• _Directions_
Transcribe exactly the lines that begin the material and continue through the line containing "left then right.". Leave out whatever follows.

:::

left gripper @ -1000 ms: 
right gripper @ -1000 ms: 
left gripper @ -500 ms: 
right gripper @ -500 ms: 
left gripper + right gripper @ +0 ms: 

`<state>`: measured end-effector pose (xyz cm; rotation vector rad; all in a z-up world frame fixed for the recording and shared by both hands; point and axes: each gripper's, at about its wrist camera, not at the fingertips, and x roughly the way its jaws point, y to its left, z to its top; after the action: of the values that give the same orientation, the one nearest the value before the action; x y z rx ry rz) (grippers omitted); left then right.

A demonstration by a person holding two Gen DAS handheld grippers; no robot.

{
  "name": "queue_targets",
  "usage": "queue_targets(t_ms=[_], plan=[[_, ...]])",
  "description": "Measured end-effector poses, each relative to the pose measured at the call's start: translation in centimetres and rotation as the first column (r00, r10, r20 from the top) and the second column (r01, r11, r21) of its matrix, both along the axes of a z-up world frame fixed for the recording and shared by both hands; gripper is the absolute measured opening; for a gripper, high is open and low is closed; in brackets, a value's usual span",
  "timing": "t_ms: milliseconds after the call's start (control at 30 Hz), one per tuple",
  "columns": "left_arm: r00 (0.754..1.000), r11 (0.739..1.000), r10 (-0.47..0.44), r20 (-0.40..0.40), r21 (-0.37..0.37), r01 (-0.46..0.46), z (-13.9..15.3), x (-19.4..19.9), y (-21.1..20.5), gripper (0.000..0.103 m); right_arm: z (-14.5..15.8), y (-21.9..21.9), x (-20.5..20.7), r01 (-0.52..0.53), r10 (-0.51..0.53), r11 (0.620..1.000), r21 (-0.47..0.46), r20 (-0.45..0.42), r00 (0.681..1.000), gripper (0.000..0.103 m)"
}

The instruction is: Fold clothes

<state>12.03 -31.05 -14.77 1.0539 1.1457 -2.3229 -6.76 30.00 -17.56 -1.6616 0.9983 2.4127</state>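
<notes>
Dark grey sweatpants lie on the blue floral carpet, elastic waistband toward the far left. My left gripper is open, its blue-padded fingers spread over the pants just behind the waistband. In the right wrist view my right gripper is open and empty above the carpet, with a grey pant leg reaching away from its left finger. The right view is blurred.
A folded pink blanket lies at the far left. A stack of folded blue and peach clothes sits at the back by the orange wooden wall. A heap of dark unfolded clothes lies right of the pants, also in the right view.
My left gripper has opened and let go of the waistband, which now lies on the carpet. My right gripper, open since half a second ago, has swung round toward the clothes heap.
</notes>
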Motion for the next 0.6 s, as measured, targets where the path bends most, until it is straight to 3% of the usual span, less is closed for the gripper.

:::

• _Result for this task_
left gripper @ -1000 ms: 
right gripper @ -1000 ms: 
left gripper @ -500 ms: 
right gripper @ -500 ms: 
left gripper + right gripper @ +0 ms: 

`<state>`: measured end-effector pose (xyz cm; rotation vector rad; all in a z-up world frame fixed for the recording and shared by both hands; point and axes: each gripper's, at about its wrist camera, not at the fingertips, and x roughly the way its jaws point, y to its left, z to its top; after the action: of the values that give the same orientation, the one nearest the value before the action; x y z rx ry rz) (grippers omitted); left then right.

At this point, the answer is complete.